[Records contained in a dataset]
==================================================

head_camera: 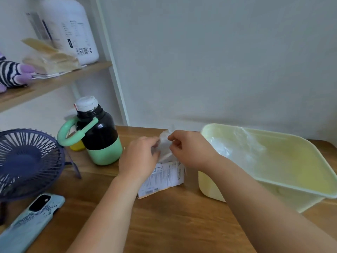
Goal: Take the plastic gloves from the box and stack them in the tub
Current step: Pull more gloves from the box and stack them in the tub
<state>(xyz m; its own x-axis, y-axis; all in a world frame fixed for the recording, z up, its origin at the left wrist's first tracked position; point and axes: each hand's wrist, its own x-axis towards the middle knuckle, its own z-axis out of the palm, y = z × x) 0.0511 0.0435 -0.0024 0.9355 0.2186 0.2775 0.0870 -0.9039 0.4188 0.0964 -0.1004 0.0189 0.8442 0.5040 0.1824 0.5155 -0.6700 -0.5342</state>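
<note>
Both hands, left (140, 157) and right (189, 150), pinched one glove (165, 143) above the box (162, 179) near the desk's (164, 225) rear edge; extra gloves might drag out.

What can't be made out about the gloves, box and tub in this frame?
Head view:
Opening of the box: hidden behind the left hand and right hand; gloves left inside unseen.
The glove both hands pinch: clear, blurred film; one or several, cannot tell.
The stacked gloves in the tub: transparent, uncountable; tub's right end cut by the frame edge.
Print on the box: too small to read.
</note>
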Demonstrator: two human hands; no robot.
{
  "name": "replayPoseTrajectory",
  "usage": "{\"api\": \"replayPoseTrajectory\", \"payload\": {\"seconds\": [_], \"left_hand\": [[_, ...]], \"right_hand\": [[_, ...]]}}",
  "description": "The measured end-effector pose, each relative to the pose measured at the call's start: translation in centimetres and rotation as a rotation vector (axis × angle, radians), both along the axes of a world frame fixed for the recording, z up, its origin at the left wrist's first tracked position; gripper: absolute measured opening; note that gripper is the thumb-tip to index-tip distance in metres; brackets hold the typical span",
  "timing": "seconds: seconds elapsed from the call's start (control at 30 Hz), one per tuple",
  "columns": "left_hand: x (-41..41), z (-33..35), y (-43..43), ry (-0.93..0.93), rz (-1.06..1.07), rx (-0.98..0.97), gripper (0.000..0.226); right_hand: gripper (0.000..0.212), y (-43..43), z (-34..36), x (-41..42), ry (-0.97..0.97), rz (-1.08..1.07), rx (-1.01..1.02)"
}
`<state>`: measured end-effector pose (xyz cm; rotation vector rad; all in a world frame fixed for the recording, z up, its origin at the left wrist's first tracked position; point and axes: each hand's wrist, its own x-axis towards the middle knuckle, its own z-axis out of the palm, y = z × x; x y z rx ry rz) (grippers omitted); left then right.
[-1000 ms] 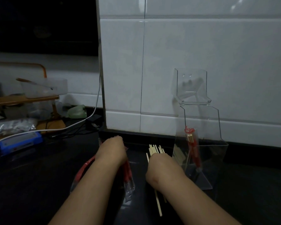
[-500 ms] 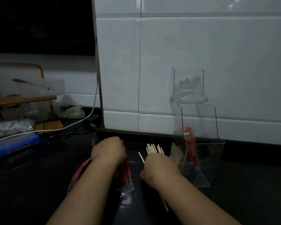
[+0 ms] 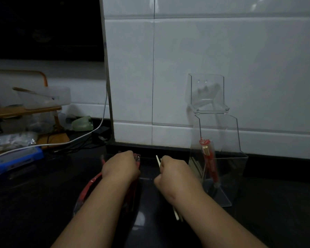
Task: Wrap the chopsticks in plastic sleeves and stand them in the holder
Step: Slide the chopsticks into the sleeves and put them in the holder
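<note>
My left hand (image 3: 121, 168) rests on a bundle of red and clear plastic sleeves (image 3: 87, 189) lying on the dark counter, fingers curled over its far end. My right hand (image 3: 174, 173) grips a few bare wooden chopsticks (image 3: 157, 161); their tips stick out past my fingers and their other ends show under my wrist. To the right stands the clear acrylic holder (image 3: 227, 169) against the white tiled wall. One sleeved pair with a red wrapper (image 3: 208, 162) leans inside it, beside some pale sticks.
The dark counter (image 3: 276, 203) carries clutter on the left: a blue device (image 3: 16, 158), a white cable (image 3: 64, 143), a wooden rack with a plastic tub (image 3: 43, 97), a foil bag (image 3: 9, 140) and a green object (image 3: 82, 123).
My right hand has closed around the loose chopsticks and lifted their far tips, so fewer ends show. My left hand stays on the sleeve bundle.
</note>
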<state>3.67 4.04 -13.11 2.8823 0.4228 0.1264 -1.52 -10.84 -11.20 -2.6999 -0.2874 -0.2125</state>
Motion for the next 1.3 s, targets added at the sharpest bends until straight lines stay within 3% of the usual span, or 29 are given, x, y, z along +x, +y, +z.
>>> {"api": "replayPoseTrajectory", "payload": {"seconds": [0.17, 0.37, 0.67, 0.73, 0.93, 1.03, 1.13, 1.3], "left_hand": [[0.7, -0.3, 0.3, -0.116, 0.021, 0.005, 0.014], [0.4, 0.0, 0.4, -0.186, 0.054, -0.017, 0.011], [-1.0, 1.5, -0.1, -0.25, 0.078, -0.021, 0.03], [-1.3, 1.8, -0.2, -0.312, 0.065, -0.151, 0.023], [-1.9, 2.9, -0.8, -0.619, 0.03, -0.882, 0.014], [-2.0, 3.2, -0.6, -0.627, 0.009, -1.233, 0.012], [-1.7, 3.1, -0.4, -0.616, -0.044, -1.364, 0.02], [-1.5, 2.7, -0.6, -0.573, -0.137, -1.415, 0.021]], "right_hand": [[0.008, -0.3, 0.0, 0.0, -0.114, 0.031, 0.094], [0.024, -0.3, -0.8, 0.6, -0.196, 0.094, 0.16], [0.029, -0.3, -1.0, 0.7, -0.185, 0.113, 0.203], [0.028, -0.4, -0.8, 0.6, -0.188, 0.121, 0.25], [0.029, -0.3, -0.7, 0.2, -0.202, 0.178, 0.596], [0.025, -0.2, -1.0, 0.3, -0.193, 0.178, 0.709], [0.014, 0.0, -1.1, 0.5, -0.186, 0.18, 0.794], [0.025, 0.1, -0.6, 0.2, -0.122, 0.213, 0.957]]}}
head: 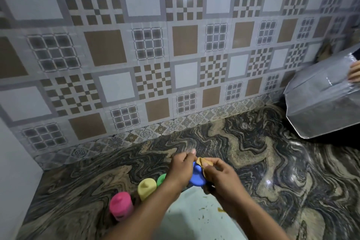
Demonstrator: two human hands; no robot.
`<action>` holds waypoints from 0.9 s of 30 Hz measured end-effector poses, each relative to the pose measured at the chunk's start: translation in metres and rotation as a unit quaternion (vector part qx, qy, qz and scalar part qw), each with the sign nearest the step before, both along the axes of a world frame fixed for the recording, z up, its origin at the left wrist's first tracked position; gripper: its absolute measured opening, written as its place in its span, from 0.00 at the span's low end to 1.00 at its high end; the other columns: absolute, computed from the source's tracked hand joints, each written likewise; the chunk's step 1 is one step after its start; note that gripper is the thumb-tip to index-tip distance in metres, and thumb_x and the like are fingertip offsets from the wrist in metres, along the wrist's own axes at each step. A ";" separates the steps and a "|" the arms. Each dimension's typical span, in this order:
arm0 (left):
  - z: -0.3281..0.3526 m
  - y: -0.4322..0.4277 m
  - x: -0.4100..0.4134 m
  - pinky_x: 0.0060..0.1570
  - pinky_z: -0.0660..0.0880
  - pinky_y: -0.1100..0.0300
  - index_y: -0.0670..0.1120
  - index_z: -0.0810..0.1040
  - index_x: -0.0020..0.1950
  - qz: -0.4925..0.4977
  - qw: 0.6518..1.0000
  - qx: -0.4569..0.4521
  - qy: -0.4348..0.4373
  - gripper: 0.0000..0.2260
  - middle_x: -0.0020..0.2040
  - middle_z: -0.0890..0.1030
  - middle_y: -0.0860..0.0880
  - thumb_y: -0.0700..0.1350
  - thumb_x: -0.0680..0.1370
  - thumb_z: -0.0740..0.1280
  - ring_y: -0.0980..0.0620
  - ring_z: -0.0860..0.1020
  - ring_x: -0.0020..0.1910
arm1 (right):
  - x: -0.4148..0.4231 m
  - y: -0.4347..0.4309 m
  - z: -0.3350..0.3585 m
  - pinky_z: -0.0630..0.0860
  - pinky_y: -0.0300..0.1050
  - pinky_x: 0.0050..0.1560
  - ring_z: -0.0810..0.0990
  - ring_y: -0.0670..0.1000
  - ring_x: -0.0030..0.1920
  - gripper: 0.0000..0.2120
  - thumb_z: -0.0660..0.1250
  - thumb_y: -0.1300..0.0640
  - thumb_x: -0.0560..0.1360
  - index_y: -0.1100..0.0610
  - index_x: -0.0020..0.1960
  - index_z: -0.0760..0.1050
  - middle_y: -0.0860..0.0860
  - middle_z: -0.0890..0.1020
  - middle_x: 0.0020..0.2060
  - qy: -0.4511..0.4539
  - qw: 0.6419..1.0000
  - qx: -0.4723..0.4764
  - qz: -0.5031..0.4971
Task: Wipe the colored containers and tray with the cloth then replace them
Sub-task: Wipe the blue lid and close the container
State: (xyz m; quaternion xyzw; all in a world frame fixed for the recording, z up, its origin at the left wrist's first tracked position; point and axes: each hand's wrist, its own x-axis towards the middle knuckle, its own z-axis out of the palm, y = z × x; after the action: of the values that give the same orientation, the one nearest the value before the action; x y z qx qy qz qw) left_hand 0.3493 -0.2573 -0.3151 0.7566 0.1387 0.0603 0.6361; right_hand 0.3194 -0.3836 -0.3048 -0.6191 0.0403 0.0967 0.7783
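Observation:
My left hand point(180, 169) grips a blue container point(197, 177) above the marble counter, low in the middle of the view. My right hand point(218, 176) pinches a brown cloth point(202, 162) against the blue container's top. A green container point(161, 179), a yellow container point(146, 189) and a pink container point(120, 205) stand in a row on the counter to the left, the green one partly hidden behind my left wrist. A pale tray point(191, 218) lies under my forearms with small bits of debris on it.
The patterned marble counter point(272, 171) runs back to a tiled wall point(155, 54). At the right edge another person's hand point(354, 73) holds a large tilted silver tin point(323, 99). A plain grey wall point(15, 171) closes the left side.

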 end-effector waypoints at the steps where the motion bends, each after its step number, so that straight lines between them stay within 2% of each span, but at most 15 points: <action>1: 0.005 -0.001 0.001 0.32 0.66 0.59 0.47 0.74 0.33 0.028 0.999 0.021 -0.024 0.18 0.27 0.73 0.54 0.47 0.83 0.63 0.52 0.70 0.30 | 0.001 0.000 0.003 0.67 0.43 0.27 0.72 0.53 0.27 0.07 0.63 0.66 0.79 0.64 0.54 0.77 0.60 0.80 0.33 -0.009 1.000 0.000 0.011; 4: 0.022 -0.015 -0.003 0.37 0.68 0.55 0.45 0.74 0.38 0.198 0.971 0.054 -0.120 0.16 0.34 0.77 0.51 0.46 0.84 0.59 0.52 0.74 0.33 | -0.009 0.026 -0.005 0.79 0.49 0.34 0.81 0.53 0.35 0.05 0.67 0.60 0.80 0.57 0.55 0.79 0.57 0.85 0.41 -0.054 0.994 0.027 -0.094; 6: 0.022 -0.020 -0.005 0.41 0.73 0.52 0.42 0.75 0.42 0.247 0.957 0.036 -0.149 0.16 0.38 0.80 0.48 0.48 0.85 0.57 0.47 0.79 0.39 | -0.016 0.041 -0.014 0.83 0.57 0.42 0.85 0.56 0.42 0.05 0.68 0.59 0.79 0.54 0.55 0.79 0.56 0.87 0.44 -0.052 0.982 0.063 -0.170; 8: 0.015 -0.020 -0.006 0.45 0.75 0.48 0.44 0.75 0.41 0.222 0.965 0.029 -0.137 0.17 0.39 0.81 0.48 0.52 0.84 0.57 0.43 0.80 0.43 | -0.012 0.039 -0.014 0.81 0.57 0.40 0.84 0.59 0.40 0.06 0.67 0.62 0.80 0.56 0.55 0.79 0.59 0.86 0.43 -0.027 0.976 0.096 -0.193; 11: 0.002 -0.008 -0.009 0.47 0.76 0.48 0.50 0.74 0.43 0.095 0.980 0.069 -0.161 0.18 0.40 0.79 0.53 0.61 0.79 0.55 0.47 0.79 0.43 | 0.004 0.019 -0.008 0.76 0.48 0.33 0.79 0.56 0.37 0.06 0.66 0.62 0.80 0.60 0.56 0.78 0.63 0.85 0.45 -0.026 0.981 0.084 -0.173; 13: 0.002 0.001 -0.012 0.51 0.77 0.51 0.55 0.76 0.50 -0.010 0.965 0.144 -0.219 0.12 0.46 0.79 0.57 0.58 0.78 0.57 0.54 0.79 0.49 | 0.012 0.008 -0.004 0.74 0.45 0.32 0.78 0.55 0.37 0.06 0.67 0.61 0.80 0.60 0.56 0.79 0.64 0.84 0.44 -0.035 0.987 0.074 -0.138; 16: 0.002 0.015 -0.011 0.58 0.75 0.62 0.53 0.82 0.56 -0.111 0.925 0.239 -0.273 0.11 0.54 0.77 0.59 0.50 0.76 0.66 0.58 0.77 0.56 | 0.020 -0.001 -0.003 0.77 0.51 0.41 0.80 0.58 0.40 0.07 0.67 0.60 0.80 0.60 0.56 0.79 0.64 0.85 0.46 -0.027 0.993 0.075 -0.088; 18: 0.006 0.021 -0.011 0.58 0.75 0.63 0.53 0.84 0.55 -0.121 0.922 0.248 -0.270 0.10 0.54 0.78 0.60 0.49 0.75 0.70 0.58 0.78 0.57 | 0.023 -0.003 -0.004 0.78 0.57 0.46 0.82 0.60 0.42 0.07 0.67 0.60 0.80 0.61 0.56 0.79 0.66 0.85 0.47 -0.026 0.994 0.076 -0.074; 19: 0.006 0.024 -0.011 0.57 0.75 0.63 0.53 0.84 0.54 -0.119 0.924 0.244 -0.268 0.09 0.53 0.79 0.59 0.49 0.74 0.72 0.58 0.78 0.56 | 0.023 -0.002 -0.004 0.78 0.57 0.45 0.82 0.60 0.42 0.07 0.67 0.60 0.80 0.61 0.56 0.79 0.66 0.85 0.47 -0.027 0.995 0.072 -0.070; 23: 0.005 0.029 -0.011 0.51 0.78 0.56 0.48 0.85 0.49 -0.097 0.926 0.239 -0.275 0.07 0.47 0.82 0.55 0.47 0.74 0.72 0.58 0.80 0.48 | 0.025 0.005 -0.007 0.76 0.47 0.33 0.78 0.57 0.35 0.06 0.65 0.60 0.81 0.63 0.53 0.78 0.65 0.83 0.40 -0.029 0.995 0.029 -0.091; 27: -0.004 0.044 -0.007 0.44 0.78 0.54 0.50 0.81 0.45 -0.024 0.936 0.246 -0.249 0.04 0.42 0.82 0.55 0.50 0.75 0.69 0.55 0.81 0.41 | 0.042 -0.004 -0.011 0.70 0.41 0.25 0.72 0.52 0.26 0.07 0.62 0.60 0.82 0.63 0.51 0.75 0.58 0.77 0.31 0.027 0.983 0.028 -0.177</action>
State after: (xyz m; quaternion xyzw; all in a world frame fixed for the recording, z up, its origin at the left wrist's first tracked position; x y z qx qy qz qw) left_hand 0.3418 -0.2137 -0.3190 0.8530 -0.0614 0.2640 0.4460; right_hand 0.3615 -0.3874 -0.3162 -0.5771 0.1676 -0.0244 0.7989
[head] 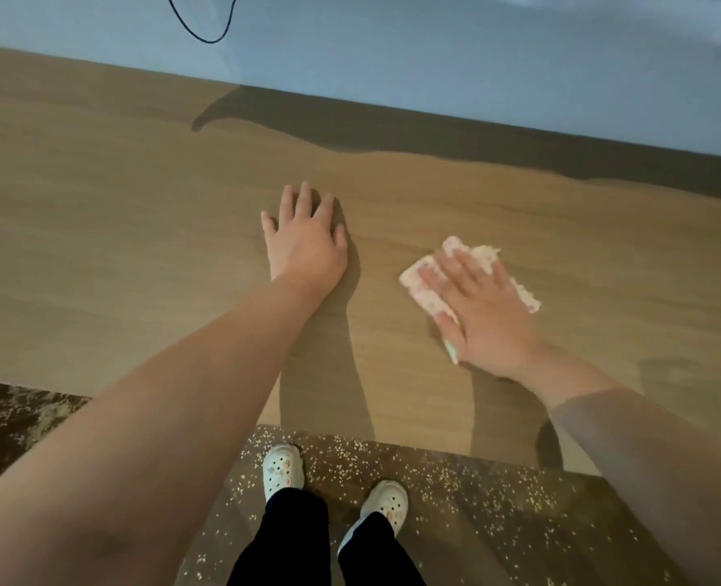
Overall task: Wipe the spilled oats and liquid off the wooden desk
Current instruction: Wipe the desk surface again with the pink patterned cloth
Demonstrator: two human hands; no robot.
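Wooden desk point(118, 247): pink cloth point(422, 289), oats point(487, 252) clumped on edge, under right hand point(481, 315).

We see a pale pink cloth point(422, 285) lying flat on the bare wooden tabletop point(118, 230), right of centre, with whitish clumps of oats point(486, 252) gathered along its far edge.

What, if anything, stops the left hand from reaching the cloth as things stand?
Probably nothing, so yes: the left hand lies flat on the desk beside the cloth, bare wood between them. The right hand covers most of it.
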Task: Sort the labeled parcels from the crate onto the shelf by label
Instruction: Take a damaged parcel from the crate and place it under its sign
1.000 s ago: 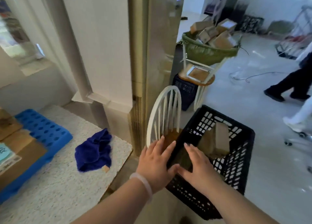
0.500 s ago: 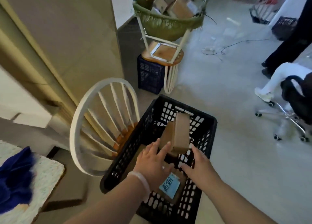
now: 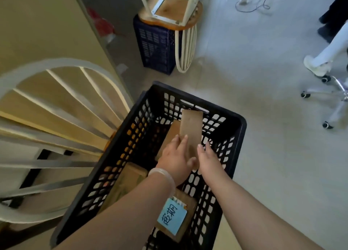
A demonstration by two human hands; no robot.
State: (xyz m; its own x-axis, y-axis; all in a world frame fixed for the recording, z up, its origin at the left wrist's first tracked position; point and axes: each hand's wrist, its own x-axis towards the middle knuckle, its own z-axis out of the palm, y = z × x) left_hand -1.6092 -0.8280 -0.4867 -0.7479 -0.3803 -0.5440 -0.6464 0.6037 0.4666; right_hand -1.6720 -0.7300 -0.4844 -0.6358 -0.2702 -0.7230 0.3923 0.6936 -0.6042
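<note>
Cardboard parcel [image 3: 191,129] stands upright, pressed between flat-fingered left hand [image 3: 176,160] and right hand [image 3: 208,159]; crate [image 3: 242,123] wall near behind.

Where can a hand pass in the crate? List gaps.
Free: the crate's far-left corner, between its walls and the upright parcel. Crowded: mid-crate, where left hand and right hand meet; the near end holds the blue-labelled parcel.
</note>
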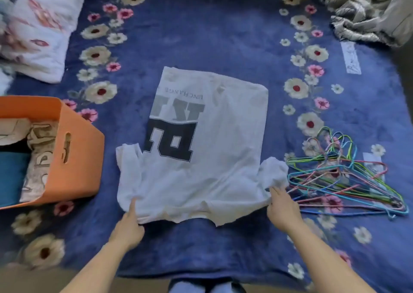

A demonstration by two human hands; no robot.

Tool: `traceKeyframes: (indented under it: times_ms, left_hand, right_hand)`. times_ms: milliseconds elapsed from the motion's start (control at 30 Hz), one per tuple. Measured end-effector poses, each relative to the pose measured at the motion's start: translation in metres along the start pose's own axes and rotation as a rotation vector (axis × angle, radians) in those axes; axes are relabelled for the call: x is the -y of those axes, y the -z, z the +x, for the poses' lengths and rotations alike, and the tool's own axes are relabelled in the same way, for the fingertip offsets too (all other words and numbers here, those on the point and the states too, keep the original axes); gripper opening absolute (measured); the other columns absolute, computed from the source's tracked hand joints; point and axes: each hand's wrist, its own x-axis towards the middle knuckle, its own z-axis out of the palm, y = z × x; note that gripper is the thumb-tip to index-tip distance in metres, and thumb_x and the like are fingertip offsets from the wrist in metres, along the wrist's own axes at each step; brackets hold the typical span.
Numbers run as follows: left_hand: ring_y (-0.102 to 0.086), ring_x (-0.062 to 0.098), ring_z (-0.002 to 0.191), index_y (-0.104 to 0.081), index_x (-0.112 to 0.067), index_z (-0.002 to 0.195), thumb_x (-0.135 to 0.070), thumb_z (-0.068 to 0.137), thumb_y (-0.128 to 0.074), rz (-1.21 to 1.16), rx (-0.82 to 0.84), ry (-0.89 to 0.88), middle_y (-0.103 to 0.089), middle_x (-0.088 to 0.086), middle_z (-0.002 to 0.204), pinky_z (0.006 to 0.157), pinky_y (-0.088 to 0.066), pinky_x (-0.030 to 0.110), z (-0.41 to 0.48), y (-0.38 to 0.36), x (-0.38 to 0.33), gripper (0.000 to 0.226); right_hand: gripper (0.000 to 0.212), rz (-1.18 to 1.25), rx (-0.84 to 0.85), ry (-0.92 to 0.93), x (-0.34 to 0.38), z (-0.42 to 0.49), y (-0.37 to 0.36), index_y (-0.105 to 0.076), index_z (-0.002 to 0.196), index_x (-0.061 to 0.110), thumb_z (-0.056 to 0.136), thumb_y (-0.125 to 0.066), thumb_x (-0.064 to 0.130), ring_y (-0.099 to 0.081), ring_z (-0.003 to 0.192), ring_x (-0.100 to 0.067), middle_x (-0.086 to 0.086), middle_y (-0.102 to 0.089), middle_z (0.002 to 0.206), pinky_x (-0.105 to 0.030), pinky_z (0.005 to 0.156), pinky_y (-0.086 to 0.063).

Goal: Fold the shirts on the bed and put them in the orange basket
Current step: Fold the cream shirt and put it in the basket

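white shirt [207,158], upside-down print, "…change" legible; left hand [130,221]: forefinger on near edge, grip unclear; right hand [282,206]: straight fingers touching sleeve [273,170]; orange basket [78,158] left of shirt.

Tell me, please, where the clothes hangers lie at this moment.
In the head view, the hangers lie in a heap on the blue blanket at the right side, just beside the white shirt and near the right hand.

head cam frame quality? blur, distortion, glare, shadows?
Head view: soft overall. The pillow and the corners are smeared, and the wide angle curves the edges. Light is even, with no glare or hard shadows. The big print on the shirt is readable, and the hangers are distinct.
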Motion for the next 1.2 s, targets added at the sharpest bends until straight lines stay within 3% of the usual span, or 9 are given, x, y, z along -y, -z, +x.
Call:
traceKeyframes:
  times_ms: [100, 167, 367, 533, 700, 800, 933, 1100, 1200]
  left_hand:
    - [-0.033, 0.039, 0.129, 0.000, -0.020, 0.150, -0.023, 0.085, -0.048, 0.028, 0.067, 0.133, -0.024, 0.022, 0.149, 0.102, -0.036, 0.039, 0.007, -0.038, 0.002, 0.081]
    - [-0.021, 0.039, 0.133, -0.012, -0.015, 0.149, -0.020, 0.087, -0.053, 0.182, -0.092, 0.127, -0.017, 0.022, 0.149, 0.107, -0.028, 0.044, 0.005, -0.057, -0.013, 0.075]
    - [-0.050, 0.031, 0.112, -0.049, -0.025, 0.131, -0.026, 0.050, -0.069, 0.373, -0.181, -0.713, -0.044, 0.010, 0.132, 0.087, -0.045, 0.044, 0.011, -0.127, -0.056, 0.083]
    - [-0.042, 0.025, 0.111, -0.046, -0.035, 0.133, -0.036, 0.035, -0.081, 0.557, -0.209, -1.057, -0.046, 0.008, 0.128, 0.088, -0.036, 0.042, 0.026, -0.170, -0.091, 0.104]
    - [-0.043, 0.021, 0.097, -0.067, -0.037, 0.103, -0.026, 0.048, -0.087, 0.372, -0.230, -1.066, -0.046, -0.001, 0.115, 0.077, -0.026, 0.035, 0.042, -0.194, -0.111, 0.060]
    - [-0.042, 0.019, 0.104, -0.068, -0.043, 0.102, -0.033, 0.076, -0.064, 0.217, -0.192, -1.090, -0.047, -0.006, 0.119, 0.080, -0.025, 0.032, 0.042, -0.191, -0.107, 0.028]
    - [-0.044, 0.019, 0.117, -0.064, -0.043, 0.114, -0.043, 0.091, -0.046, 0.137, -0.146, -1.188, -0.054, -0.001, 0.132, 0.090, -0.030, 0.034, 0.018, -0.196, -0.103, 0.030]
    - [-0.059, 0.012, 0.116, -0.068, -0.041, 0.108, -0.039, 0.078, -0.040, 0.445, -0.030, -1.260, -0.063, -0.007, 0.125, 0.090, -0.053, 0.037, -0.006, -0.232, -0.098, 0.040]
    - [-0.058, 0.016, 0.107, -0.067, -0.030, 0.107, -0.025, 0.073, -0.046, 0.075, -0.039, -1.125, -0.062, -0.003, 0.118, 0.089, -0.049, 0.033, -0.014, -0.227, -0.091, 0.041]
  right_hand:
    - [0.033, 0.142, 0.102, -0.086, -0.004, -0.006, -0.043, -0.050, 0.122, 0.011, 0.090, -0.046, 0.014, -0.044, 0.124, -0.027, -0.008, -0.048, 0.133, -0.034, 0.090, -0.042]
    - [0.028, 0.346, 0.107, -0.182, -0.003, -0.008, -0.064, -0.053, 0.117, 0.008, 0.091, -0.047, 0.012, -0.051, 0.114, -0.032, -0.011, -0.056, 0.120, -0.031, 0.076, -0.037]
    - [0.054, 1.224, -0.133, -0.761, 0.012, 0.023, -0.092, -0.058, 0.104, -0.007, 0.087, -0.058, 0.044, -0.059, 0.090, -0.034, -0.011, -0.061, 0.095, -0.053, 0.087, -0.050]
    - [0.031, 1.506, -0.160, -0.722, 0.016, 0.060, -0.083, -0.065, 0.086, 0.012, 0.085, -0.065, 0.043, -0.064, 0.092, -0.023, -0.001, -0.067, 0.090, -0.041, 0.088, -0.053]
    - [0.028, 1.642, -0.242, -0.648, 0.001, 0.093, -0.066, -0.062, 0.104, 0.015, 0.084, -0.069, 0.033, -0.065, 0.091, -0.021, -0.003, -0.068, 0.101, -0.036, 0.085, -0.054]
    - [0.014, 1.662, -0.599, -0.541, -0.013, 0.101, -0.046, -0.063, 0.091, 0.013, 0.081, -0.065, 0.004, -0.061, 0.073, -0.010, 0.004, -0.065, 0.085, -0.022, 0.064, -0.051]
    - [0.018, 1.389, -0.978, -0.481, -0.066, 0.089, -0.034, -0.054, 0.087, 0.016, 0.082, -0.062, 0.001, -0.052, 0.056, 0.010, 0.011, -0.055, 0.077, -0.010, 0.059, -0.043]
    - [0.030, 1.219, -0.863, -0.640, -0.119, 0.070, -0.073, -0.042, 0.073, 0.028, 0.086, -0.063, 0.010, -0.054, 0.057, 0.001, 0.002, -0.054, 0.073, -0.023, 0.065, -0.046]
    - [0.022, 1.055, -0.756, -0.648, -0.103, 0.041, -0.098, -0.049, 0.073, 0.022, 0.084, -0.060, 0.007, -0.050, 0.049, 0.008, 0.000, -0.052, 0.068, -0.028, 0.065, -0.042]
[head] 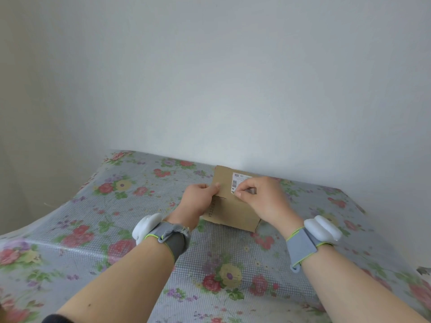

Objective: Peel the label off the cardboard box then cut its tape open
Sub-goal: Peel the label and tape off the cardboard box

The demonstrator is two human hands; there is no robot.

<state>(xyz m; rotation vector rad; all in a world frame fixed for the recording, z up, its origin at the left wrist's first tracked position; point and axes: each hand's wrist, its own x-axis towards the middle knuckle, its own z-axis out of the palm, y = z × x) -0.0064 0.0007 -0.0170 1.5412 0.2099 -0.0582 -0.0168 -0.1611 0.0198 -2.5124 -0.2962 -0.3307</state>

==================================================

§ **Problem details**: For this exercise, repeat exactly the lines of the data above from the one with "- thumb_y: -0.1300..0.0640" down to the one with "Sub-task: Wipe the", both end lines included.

§ **Response to this task**:
  - thumb_y: -0.1300..0.0640
  - thumb_x: -0.0560..0.1360
  - index_y: -0.1100..0.0610
  - index_x: -0.0020..0.1960
  - index_z: -0.0760..0.1050
  - middle_y: -0.0860..0.0860
  - middle_z: -0.0890..0.1020
  - middle_x: 0.0020..0.2060
  - qy: -0.4511..0.4539
  - qw: 0.6419..1.0000
  - qx: -0.4723..0.4764
  - qz: -0.5031..0.4971
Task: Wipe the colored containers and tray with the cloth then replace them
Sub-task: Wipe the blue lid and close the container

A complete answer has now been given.